Structural defect in the cerebellum of the brain

In neurology, the Chiari malformation (/kiˈɑːri/ kee-AR-ee; CM) is a structural defect in the cerebellum, characterized by a downward displacement of one or both cerebellar tonsils through the foramen magnum (the opening at the base of the skull).

CMs can cause headaches, difficulty swallowing, vomiting, dizziness, neck pain, unsteady gait, poor hand coordination, numbness and tingling of the hands and feet, and speech problems. Less often, people may experience ringing or buzzing in the ears, weakness, slow heart rhythm, fast heart rhythm, curvature of the spine (scoliosis) related to spinal cord impairment, abnormal breathing such as in central sleep apnea, and, in severe cases, paralysis. CM can sometimes lead to non-communicating hydrocephalus as a result of obstruction of cerebrospinal fluid (CSF) outflow.
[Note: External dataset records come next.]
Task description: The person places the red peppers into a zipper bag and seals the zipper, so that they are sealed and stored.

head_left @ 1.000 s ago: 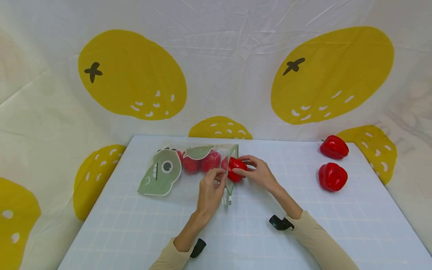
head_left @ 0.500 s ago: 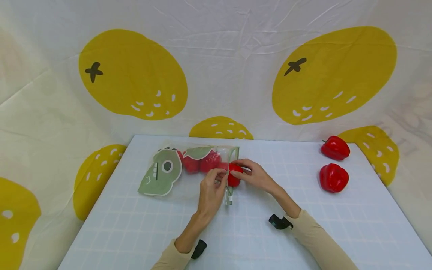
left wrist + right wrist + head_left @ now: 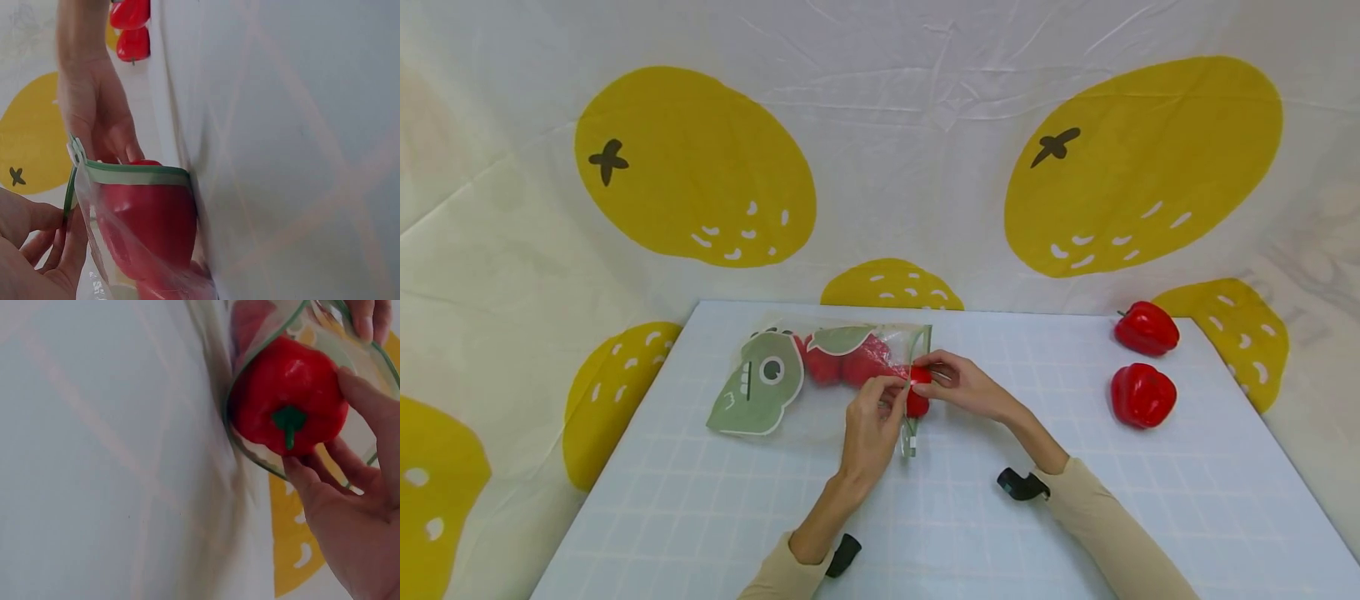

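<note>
A clear zip bag (image 3: pixel 760 396) with a green cartoon animal print lies on its side, its green-edged mouth facing right. Several red bell peppers (image 3: pixel 824 368) show through its plastic. My left hand (image 3: pixel 867 429) pinches the near edge of the mouth and holds it apart. With thumb and fingers, my right hand (image 3: pixel 976 390) grips another red bell pepper (image 3: pixel 287 394) at its stem end. Most of that pepper sits inside the mouth, its green stem facing out in the right wrist view. In the left wrist view its body (image 3: pixel 150 222) shows through the plastic.
Two loose red bell peppers, one at the back corner (image 3: pixel 1146 328) and one just nearer (image 3: pixel 1142 396), lie on the table's right side. The pale checked table (image 3: pixel 700 517) ends at a fabric backdrop (image 3: pixel 910 167) printed with yellow fruit.
My right hand has pushed the bell pepper leftward, deeper into the bag's mouth. My left hand has kept its pinch on the edge with hardly any movement.
</note>
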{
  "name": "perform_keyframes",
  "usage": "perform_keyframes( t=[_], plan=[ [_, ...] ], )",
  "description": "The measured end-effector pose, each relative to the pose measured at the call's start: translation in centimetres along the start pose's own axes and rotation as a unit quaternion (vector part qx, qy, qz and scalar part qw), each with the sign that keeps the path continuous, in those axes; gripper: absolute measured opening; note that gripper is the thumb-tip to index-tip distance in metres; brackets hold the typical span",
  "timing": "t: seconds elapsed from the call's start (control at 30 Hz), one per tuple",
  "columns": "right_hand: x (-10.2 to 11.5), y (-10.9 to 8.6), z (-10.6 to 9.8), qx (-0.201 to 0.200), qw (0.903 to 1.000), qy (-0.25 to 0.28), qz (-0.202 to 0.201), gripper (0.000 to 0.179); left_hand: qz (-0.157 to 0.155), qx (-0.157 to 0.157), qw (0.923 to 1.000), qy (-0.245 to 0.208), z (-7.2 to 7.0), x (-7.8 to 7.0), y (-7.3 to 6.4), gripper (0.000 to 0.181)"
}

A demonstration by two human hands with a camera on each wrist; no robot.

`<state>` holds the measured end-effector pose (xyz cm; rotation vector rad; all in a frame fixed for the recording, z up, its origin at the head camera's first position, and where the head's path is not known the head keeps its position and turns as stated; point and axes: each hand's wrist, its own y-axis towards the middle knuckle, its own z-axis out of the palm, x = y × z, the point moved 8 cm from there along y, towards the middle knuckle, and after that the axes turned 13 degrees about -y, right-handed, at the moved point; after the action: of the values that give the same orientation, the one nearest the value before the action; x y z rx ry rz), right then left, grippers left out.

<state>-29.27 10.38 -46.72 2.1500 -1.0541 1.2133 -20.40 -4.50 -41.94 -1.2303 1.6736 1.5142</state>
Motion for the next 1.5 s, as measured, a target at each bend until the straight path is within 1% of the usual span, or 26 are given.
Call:
perform_keyframes(
  t=[0.2, 0.43, 0.67, 0.73, 0.87, 1.0, 1.13, 1.3, 1.43, 1.5],
  plan=[
    [0.4, 0.3, -0.3, -0.04, 0.9986, -0.023, -0.026, 0.039, 0.0, 0.002, 1.0, 0.004, 0.1, -0.1, 0.0, 0.019],
    [0.2, 0.9, 0.2, -0.066, 0.9964, -0.049, -0.02, 0.036, 0.004, -0.001, 1.0, 0.005, 0.2, -0.1, -0.1, 0.018],
    [-0.3, 1.4, 0.5, -0.079, 0.9934, -0.082, 0.013, 0.034, -0.002, 0.001, 1.0, 0.008, 0.3, 0.1, -0.1, 0.018],
    [-0.2, 1.6, 0.7, -0.079, 0.9935, -0.082, 0.012, 0.035, -0.006, 0.002, 0.9999, 0.008, 0.3, 0.1, -0.1, 0.018],
    [0.2, 1.8, 1.1, -0.062, 0.9958, -0.068, 0.006, 0.035, -0.009, 0.004, 0.9999, 0.01, 0.3, 0.2, -0.1, 0.018],
    [0.3, 1.8, 1.4, -0.04, 0.9981, -0.044, 0.018, 0.036, -0.003, 0.005, 1.0, 0.006, 0.3, 0.2, -0.1, 0.019],
    [0.1, 2.0, 1.6, -0.041, 0.9982, -0.034, 0.026, 0.036, 0.007, 0.003, 1.0, 0.0, 0.3, 0.1, -0.1, 0.019],
    [0.1, 2.3, 1.8, -0.049, 0.9984, -0.013, 0.025, 0.03, 0.013, 0.001, 0.9999, -0.003, 0.3, 0.1, -0.1, 0.018],
    [-0.3, 2.4, 2.3, -0.033, 0.9985, 0.019, 0.04, 0.028, 0.023, 0.0, 0.9997, -0.005, 0.3, 0.0, -0.2, 0.019],
    [-0.4, 2.3, 2.6, -0.021, 0.998, 0.038, 0.045, 0.031, 0.027, -0.001, 0.9996, -0.005, 0.3, 0.0, -0.2, 0.019]
  ],
)
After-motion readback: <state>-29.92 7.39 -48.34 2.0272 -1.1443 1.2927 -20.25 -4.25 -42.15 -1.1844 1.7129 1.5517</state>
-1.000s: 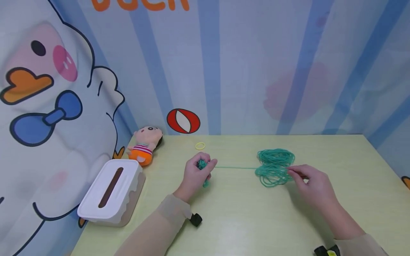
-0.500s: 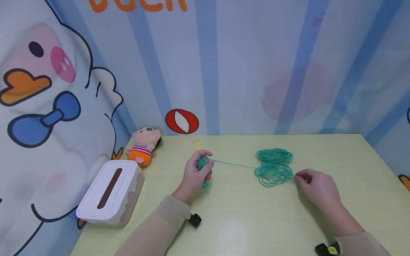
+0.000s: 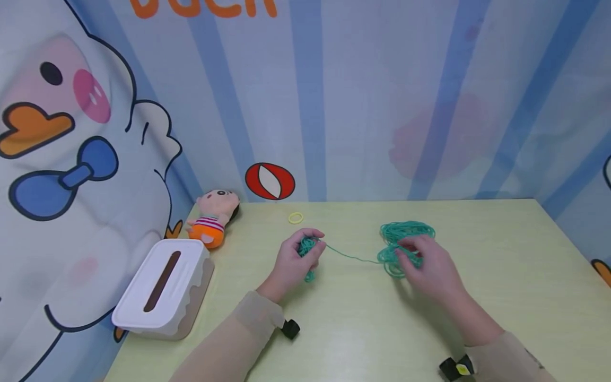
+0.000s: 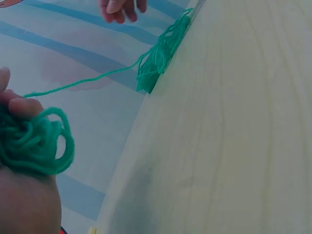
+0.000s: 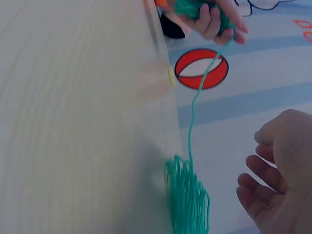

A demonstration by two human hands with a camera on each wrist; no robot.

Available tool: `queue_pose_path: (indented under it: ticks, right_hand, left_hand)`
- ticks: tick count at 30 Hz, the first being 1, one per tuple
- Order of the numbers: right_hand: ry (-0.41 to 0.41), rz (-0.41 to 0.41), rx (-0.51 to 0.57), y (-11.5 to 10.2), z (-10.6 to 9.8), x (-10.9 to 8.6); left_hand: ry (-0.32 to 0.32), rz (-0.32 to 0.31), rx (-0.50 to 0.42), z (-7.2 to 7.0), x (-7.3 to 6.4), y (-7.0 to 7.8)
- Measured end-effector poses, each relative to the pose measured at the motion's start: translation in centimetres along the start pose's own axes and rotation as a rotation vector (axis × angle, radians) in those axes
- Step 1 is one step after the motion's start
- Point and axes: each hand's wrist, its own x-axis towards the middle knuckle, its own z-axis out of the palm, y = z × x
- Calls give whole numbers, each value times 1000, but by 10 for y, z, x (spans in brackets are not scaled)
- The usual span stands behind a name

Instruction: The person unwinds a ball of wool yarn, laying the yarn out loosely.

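lying in loops on the pale wooden table, the green yarn pile joins by one thin green strand to a green clump gripped in the left hand. the right hand hangs above the pile, fingers loose, empty.

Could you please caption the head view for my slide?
Left hand grips green yarn, one strand running to more coils.

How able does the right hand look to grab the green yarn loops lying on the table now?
Probably yes: the right hand hangs close to the green yarn loops, its fingers seem to hold nothing, and nothing visible blocks the way.
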Motion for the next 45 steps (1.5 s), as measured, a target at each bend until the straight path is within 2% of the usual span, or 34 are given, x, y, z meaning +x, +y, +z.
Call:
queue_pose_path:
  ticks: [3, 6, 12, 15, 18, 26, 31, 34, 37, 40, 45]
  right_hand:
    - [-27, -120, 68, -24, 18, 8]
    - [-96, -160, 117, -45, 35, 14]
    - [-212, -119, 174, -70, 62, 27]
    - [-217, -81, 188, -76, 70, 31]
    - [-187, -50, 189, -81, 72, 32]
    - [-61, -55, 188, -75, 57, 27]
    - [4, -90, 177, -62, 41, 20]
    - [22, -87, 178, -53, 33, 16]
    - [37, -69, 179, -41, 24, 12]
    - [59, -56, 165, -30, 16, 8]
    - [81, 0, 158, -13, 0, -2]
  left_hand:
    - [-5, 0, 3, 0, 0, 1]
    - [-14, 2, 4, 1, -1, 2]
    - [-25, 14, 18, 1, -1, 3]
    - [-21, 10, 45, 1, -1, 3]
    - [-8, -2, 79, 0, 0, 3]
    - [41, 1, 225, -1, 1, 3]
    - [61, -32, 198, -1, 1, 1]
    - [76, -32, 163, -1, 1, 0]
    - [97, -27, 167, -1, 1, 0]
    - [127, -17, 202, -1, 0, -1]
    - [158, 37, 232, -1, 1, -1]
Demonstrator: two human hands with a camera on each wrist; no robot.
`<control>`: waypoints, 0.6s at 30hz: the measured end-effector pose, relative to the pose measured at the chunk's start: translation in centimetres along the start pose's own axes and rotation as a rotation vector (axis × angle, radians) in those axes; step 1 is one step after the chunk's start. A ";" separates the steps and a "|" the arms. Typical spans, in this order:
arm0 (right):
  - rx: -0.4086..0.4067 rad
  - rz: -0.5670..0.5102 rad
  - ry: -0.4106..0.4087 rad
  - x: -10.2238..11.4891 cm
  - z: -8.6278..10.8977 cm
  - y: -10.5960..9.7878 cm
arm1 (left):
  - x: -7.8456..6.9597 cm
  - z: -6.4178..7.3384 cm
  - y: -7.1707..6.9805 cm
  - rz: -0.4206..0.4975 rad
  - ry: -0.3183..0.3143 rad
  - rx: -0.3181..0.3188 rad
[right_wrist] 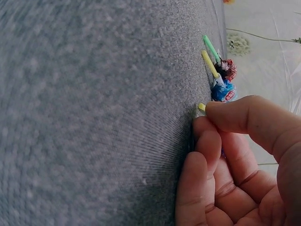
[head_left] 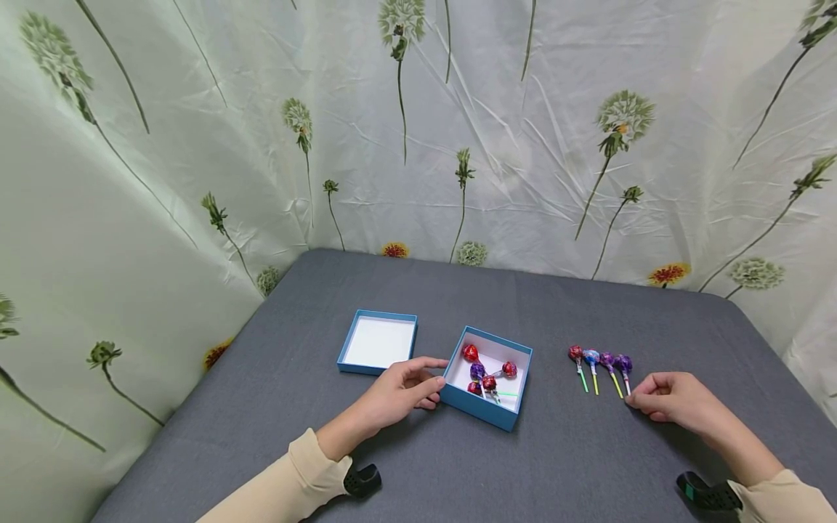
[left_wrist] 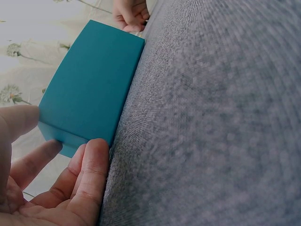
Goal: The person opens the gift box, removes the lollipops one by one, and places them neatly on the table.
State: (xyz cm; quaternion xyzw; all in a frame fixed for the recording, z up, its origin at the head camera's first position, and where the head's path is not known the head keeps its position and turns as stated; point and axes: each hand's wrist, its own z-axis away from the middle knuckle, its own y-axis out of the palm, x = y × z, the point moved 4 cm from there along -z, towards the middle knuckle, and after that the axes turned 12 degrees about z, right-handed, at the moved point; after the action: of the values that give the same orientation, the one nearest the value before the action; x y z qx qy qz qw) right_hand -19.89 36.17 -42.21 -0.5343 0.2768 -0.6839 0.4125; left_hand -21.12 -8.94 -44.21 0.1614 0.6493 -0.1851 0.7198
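Note:
A blue box (head_left: 480,410) sits on the grey table with several wrapped red and purple lollipops (head_left: 477,371) inside. My left hand (head_left: 392,396) touches the box's left end with extended fingers. To the right lies a row of several lollipops: a red one (head_left: 575,353), a blue one (head_left: 591,357), a purple one (head_left: 607,360) and, at the right end, another purple lollipop (head_left: 624,364). The thumb and index finger of my right hand (head_left: 680,399) pinch the end lollipop's white stick near its lower tip. In the right wrist view those fingers hide that stick.
Left of the box lies its blue-edged lid (head_left: 379,341), white inside facing up. Grey cloth covers the table (head_left: 523,290). A white flower-print curtain (head_left: 497,131) hangs behind it and along the left side.

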 end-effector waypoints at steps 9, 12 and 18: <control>0.016 0.003 -0.014 -0.1 0.0 -0.1 | 0.0 0.0 0.0 0.006 0.002 0.005; 0.021 0.007 -0.017 -0.1 0.0 -0.1 | 0.0 -0.1 0.0 0.008 0.002 0.005; 0.026 0.019 -0.023 0.0 0.0 -0.2 | 0.0 0.0 0.0 0.012 0.002 0.007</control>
State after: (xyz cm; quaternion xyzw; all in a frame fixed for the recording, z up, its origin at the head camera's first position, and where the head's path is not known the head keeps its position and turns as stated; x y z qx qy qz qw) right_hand -19.96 36.33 -42.05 -0.5341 0.2682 -0.6773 0.4290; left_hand -21.17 -8.92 -44.23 0.1681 0.6484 -0.1827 0.7197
The CSF outflow is caused by phase difference in outflow and influx of blood in the vasculature of the brain.

The malformation is named after the Austrian pathologist Hans Chiari. A type II CM is also known as an Arnold–Chiari malformation after Chiari and German pathologist Julius Arnold.

==Signs and symptoms==
Findings are due to brainstem and lower cranial nerve dysfunction. The onset of symptoms is less likely to be present during adulthood in most patients. Younger children generally have a substantially different presentation of clinical symptoms from older children. Younger children are more likely to have a more rapid neurological degeneration with profound brainstem dysfunction over several days.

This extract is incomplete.